Space: The next frontier for corporate responsibility?

Aug 29, 2014 | Blogs

In a world of booming populations, consumerism and rising energy prices, how do we make sure that natural resources are used sustainably?

Consume less, runs the traditional argument. Change customers’ behaviour. Develop renewable energy and bioplastics. Reduce, reuse, recycle.

This week, Guardian Sustainable Business offered a radical alternative: instead of reducing demand to meet Earth’s limited supply of resources, just find some new resources.

“Near-Earth asteroids are prime candidates for mining operations,” runs the article. “A lunar resource called helium-3 could fuel future nuclear fusion power stations… In the long-term we have to move beyond sustainability to obtain resources from space.”

In short: don’t worry about using up all our energy and minerals ‒ there’s plenty more where they came from. And if half of the moon can be converted into a giant mine, the other half can probably be used as a massive waste dump.

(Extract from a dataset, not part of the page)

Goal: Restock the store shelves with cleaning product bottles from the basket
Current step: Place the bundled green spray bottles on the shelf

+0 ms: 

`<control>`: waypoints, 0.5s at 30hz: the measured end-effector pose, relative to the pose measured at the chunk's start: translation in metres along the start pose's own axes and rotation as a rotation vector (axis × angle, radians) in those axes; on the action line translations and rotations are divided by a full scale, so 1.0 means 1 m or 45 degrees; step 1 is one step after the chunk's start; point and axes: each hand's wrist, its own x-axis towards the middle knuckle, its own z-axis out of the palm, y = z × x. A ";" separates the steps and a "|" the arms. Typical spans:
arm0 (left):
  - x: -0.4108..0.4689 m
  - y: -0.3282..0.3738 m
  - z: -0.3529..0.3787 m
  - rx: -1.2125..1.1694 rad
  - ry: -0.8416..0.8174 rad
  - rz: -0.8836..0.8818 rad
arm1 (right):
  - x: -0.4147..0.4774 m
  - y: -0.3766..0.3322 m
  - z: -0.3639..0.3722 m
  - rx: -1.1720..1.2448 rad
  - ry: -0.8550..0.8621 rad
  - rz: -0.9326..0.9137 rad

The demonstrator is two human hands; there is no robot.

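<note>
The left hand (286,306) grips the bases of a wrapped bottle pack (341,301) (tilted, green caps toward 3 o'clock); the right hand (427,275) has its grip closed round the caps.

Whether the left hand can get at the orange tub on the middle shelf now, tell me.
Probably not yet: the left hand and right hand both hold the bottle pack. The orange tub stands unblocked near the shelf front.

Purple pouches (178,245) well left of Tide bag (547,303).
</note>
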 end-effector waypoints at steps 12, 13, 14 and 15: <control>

I’m no luddite. If the future is robot drones, space elevators and solar power-beaming satellites, I’m on board. And yet there’s something depressing about a future in which the only solution to unsustainable consumption is yet more unsustainable consumption.

There’s another problem, too. Who owns space?

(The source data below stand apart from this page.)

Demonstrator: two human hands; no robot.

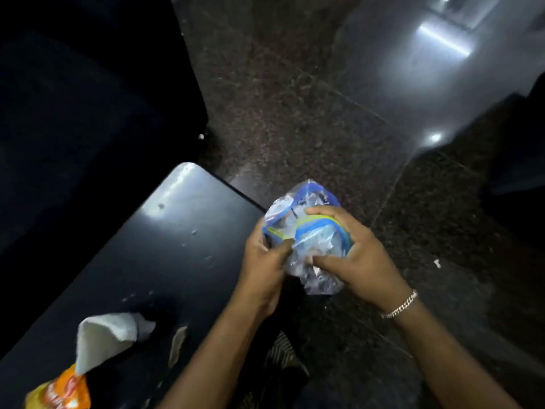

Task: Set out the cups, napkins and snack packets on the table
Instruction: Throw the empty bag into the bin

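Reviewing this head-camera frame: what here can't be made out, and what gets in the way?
- Contents of the plastic bag: crinkled film, glare, and the left hand and right hand cover it.
- Orange snack packet: cut off by the bottom edge; print blurred.
- White napkin: overlaps the packet's top.
- Dark area beyond the table: too dim to identify.
- No cups are identifiable.

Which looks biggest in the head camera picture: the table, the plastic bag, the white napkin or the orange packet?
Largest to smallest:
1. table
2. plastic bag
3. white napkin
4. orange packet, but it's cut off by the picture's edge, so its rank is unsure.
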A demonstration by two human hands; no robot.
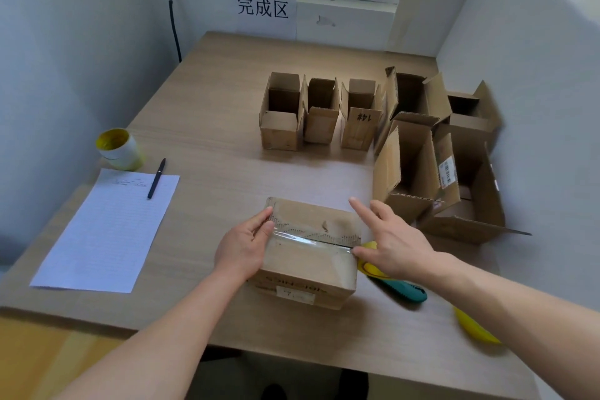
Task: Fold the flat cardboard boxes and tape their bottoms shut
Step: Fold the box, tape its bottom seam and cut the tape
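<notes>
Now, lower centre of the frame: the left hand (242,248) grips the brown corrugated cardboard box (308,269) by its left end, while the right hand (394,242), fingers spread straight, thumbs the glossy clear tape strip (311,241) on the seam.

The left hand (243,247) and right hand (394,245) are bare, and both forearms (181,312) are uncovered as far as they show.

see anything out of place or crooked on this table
The larger boxes on the right crowd together at skewed angles with flaps splayed, unlike the three small boxes in a neat row. The taped box looks scuffed.
</notes>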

On Earth, national sovereignty over resources is relatively clear. International treaties cover mining and waste dumping in Antarctica and other protected areas. But, according to a recent article, “in theory, anyone who could manage it (and afford it) could go to the moon tomorrow, dig out a huge chunk of lunar rock, bring it back to earth and sell it off to the highest bidder”.

“There are no votes in space. There’s nothing there,” says the US Vice President in the TV comedy Veep. You could just as well change “votes” to “stakeholders”. On Earth, local communities are often the final barrier standing in the way of environmental damage. In space, there’s no-one to scream.

The environmentalist Paul Kingsnorth compares so-called “technological utopianism” to climate change denial. By convincing ourselves that a sci-fi future will solve everything, we are able to distract ourselves from urgent problems and difficult solutions.

Even if all our tech utopian dreams do come true, do we really want to end up like the Vogons from The Hitchhiker’s Guide to the Galaxy ‒ demolishing entire planets to make way for hyperspace express routes?

Forget about colonising other planets. Shouldn’t we figure out how to live on this one first?